QuantumClifford.jl

QuantumClifford.jl is a Julia library for simulation of Clifford circuits, which are a subclass of quantum circuits that can be efficiently simulated on a classical computer.

This library uses the tableaux formalism^[1] with the destabilizer improvements^[2]. Pauli frames are supported for faster repeated simulation of noisy circuits. Various symbolic and algebraic tools for manipulating, converting, and visualizing states and circuits are also implemented.

The library consists of two main parts: Tools for working with the algebra of Stabilizer Tableaux and tools specifically for efficient Circuit Simulation.

Stabilizer Tableau Algebra

The Stabilizer Tableau Algebra component of QuantumClifford.jl efficiently handles pure and mixed stabilizer states of thousands of qubits, along with support for sparse or dense Clifford operations acting upon them.
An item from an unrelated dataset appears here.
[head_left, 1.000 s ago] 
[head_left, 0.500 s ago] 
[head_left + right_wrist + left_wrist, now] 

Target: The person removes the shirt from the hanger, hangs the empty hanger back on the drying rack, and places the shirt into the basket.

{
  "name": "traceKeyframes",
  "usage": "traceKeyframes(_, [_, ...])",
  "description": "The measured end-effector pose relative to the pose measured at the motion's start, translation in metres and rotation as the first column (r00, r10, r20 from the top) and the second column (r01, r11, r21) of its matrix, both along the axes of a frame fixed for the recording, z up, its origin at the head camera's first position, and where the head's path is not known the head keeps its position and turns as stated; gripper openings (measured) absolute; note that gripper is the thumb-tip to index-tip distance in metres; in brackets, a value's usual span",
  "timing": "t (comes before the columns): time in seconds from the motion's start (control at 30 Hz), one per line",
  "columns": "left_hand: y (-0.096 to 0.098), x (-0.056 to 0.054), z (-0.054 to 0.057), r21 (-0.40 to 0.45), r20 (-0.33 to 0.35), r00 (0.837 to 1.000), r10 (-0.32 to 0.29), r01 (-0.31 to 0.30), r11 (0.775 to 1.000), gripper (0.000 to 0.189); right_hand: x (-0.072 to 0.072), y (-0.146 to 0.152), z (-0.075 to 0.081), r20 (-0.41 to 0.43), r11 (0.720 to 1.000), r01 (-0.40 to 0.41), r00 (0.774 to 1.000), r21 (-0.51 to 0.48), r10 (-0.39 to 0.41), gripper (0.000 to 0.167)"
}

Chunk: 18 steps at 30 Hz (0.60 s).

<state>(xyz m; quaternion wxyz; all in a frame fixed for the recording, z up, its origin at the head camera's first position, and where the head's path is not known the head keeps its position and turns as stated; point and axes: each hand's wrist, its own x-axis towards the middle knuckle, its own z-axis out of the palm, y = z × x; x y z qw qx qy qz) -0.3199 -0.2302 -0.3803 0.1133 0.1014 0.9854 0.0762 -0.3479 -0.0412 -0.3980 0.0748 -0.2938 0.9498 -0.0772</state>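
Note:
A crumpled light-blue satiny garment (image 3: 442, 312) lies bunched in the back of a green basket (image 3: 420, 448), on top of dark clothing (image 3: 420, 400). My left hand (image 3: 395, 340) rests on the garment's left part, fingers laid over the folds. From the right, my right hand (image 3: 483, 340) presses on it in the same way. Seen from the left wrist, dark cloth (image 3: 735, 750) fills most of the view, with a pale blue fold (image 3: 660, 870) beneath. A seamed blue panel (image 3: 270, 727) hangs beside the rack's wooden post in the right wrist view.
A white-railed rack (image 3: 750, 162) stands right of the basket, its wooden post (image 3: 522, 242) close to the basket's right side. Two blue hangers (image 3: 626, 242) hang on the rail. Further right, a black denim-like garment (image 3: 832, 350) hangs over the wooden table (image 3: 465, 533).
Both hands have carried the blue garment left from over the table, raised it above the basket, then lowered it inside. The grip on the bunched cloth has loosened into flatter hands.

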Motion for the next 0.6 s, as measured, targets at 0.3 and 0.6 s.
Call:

It provides operations such as canonicalization, projection, generation , and partial traces. The code is vectorized and multithreaded, offering fast, in-place, and allocation-free implementations. Tools for conversion to graph states and for visualization of tableaux are available.
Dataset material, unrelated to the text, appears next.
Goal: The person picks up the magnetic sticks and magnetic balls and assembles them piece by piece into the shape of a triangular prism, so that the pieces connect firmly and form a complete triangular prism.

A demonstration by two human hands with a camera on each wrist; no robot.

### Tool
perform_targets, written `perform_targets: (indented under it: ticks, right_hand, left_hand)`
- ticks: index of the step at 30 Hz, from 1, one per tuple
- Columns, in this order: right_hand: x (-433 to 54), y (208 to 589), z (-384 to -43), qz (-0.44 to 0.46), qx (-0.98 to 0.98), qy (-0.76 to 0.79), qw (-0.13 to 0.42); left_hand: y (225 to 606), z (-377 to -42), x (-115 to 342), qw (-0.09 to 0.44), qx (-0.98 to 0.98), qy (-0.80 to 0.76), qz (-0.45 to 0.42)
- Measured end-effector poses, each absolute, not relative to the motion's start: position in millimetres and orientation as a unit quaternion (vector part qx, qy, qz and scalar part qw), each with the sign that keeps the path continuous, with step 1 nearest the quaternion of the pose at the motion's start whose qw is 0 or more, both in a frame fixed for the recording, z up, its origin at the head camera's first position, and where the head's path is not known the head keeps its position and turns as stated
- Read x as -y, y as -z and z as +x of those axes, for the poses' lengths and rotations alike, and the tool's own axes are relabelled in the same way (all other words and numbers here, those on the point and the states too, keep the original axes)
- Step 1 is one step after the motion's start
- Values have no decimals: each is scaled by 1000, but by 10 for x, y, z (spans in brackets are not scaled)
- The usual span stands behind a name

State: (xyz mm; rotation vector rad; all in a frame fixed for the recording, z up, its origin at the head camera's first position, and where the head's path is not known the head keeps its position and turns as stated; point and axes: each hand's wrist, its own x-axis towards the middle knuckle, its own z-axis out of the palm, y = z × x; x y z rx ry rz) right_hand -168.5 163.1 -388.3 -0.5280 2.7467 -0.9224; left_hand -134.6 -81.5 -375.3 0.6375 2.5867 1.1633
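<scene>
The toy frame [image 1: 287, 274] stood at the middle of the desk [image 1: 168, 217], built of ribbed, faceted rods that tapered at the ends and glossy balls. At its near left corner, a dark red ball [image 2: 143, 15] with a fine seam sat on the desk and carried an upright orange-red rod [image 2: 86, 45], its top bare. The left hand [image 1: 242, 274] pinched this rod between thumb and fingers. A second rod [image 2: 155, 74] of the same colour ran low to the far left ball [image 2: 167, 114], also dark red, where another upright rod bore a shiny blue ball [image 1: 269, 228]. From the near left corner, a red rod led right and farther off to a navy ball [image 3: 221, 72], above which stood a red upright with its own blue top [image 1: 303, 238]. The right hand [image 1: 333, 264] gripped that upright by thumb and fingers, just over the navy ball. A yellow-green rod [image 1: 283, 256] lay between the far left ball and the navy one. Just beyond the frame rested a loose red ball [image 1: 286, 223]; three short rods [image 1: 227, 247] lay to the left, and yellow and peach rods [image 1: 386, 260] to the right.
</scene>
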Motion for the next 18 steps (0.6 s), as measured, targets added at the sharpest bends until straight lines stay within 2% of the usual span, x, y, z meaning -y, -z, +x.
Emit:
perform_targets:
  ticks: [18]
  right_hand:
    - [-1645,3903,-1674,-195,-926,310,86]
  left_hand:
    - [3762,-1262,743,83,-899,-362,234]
See the Stabilizer Tableau Algebra manual or the curated list of useful functions.

Example Usage

julia> using QuantumClifford

julia> P"X" * P"Z"
-iY

julia> P"X" ⊗ P"Z"
+ XZ

julia> S"-XX
         +ZZ"
- XX
+ ZZ

julia> tCNOT * S"-XX
                 +ZZ"
- X_
+ _Z

Circuit Simulation

The circuit simulation component of QuantumClifford.jl enables Monte Carlo (or symbolic) simulations of noisy Clifford circuits. It provides three main simulation methods: mctrajectories, pftrajectories, and petrajectories. These methods offer varying levels of efficiency, accuracy, and insight.

Monte Carlo Simulations with Stabilizer Tableaux (`mctrajectories`)

The mctrajectories method runs Monte Carlo simulations using a Stabilizer tableau representation for the quantum states.

Monte Carlo Simulations with Pauli Frames (`pftrajectories`)

The pftrajectories method runs Monte Carlo simulations of Pauli frames over a single reference Stabilizer tableau simulation. This approach is much more efficient but supports a smaller class of circuits.

Symbolic Depth-First Traversal of Quantum Trajectories (`petrajectories`)

The petrajectories method performs a depth-first traversal of the most probable quantum trajectories, providing a fixed-order approximation of the circuit's behavior. This approach gives symbolic expressions for various figures of merit instead of just a numeric value.